Core Architecture: The Tri-Agent System
Code2Video’s power lies in its modular, agentic design. Three specialized agents work in concert:
Planner
The Planner takes a high-level knowledge point (e.g., “Fourier Series”) and breaks it into a temporally coherent lecture sequence. It outlines key visual elements needed at each step—equations, graphs, annotations—and prepares asset references (like icons or diagrams) to support comprehension.
Coder
The Coder translates the Planner’s outline into executable Manim code. Crucially, it incorporates scope-guided auto-fixing: if the generated code fails to render, the agent analyzes error logs and iteratively corrects the code—making the system robust even when initial outputs are flawed.
Critic
The Critic uses a vision-language model (VLM) with visual anchor prompts to evaluate the rendered frames. It assesses layout clarity, alignment of text and visuals, and overall aesthetic coherence—then provides feedback to refine the code. This loop ensures the final video is not just functional, but pedagogically effective.
This pipeline makes Code2Video interpretable (you can inspect and debug the code), controllable (modify any step without retraining), and scalable (batch-process hundreds of topics).
Ideal Use Cases
Code2Video excels in scenarios where accuracy, structure, and visual fidelity are non-negotiable:
- University instructors creating supplementary video content for STEM courses
- Online learning platforms automating the production of concept explainers
- Educational startups building scalable, code-backed video libraries
- Researchers prototyping visual explanations for complex algorithms or theorems
It’s particularly well-suited for topics that benefit from dynamic visual reasoning—linear algebra transformations, algorithm walkthroughs, signal processing visualizations, or physics simulations—where static slides or unstructured AI videos fall short.
Getting Started: Practical Setup
Using Code2Video requires basic familiarity with Python and APIs, but the project provides clear tooling:
- Install dependencies: After cloning the repo, run
pip install -r requirements.txtin thesrc/directory. Ensure Manim Community (v0.19.0) is properly installed—the backbone of all video rendering. - Configure API keys: Edit
api_config.jsonto include:- An LLM API key (Claude-4-Opus recommended) for the Planner and Coder
- A VLM API key (Gemini, especially gemini-2.5-pro-preview-05-06) for the Critic
- An IconFinder API key (optional) to auto-fetch relevant icons
- Generate videos:
- For a single concept: run
sh run_agent_single.sh --knowledge_point "Your Topic" - For batch processing: use
sh run_agent.shwith a predefined topic list
- For a single concept: run
Outputs are organized into timestamped folders, containing both rendered videos and the underlying Manim code—enabling full reproducibility and customization.
Limitations to Consider
While powerful, Code2Video isn’t a universal video solution:
- API dependency: Performance and cost rely on external LLM/VLM services.
- STEM-focused: Best for structured, logic-driven content—not narrative storytelling or artistic expression.
- Manim learning curve: Users benefit from knowing basic Manim syntax, though the Coder handles most heavy lifting.
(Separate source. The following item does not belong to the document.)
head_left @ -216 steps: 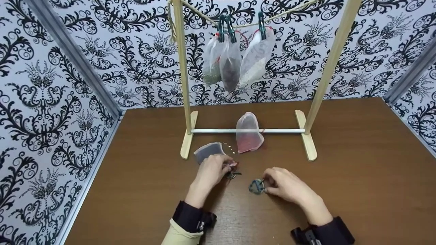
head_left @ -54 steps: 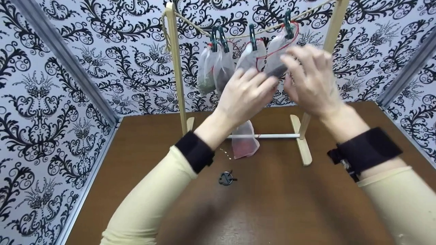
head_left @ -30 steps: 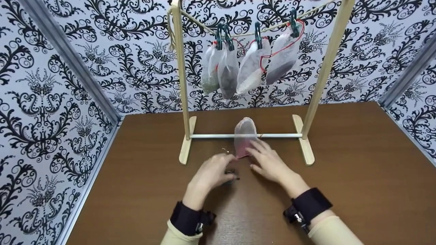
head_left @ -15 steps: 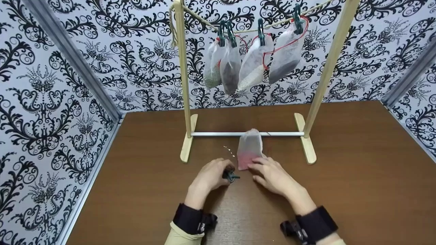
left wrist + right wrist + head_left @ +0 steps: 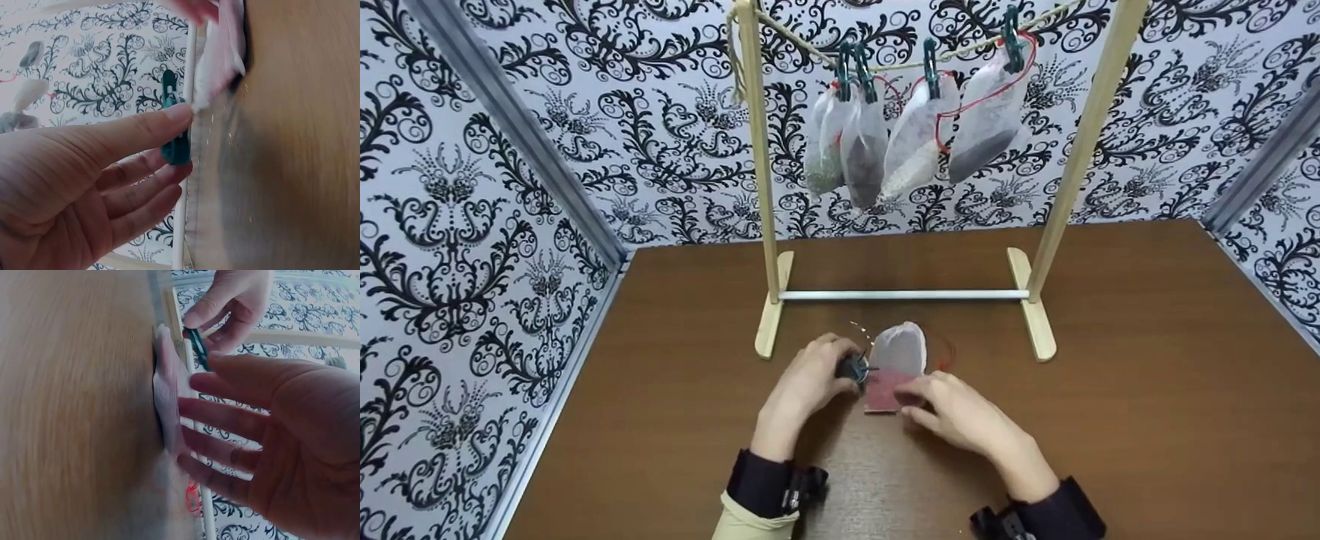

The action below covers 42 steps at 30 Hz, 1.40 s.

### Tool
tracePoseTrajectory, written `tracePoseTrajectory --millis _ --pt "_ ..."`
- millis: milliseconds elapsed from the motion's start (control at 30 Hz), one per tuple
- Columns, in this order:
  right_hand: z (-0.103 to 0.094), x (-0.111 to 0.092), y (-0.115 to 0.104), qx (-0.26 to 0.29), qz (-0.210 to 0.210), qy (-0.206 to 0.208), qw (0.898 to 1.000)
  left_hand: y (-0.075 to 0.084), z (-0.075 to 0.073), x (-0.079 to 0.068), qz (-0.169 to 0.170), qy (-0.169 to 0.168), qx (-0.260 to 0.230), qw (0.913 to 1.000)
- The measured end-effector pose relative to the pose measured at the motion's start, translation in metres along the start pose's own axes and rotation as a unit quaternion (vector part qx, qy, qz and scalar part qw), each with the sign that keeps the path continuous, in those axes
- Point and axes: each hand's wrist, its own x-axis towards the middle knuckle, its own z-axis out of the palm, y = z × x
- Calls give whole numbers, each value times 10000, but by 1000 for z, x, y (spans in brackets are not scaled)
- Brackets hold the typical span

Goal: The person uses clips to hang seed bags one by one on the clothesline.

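My left hand (image 5: 808, 373) pinches a dark green clothespin (image 5: 177, 147) between thumb and fingers, raised just over the table beside the pouch. A sheer white mesh pouch (image 5: 898, 352) with pink contents lies flat on the table between my hands, its red cord (image 5: 945, 351) trailing to the right. The fingertips of my right hand (image 5: 964, 412) rest on the pouch's pink lower part; in the right wrist view those fingers are fairly straight and spread along it. Several filled pouches, among them one with dark contents (image 5: 988, 120), hang by green clothespins from a rope (image 5: 975, 51).
A wooden stand with two posts (image 5: 763, 180) carries the rope, with a white crossbar (image 5: 840, 295) low between its feet. A few small pale grains (image 5: 861, 328) lie on the brown table (image 5: 675, 390). Patterned walls (image 5: 660, 150) enclose the back and sides.
A fourth pouch now hangs on the rope at the right. The pink pouch has slid toward me from under the crossbar with my right hand; my left hand has picked up the clothespin.
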Motion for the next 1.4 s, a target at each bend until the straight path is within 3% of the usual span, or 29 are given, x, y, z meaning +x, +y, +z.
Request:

- Limited multimodal input: Currently accepts only textual knowledge points, not diagrams or pre-existing slides.
These constraints make it a specialized tool—but for its target domain, it’s unmatched in precision and control.
Summary
Code2Video redefines educational video generation by grounding it in executable code rather than stochastic pixel synthesis. Its tri-agent architecture delivers videos that are not only visually polished but also logically sound, debuggable, and scalable. For educators, developers, and edtech builders seeking a reliable way to automate high-fidelity STEM explanations, Code2Video offers a compelling, production-ready paradigm—one that bridges the gap between AI automation and pedagogical rigor.